» Directions for this task:
Read through the data, and wherever a line holds the word "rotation", write that line out.

» Supplied data:

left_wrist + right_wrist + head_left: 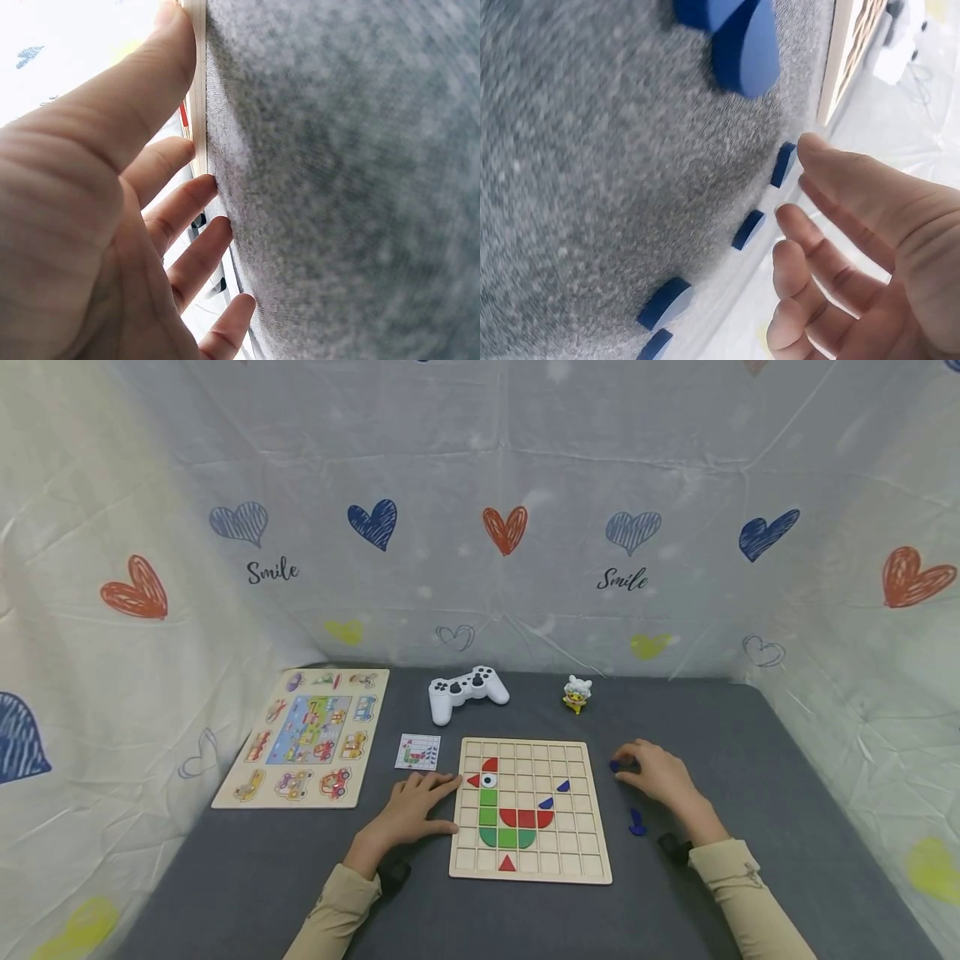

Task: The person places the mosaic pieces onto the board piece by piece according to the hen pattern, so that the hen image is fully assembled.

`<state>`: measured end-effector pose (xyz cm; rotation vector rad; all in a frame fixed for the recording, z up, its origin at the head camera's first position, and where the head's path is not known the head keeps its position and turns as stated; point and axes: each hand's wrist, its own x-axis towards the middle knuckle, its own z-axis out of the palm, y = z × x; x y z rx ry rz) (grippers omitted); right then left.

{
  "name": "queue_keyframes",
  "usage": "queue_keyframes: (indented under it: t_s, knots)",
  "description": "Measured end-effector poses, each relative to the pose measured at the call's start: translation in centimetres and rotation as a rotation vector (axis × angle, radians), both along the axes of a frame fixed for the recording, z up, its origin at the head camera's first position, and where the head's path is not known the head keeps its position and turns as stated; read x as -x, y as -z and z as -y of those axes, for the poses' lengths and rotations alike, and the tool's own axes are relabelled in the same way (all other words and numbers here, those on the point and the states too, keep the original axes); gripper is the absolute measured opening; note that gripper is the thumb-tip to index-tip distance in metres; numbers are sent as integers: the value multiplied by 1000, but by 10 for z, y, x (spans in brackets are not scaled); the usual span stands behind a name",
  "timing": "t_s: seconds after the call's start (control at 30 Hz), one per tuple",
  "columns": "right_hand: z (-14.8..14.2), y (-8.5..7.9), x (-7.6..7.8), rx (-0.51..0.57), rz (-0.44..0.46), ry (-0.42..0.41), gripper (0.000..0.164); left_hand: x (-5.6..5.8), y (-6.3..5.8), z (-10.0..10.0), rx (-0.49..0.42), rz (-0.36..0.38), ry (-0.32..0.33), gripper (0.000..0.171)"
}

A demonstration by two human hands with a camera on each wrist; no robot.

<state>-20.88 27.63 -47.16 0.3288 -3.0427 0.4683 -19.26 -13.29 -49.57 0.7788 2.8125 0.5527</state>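
Note:
A wooden grid board [577,852] lies flat on the table, bearing red, green and blue pieces arranged like a bird, with a round eye piece [489,781]. My left hand [408,814] is spread at the board's left edge, thumb and fingertips touching its side; the left wrist view shows the fingers nearly straight. Right of the board, my right hand [660,774] reaches down over small blue pieces. In the right wrist view its thumb and index finger are right beside one blue block [782,165]. Other blue pieces [664,304] lie around it, including a pair [637,822] nearer me.
A small picture card [417,752] lies beyond my left hand. Farther left is a wooden vehicle puzzle [367,735]. A white game controller [468,691] and a small figurine [577,693] stand behind the board, before a heart-patterned curtain [555,593].

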Motion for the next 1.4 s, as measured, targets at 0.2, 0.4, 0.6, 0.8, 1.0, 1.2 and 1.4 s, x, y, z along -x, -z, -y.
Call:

» Response box:
`<state>`: measured end-effector pose (xyz cm; rotation vector rad; all in a frame fixed for the recording, z up, its origin at the head camera's first position, and where the head's path is not known the head keeps its position and turns as stated; point and axes: each hand's wrist, its own x-axis towards the middle knuckle, its own z-axis out of the palm, y = z × x; x y z rx ry rz) (grippers omitted); right then left.
  "description": "Measured end-effector poses, each relative to the pose measured at the call's start: translation in centimetres and rotation as a rotation vector (axis × angle, radians), both along the axes of a frame fixed for the recording, z up, its origin at the head camera's first position, and where the head's path is not known the head keeps its position and turns as stated; read x as -x, y as -z and z as -y of those axes, for the poses' lengths and rotations alike, and the tool's own axes are relabelled in the same way (all other words and numbers here, those on the point and the states too, keep the original axes); gripper is the absolute measured opening; note that gripper is the thumb-tip to index-tip distance in metres; numbers are sent as integers: the value multiplied by 1000, but by 10 for z, y, x (spans in brackets are not scaled); the usual span stands behind a name",

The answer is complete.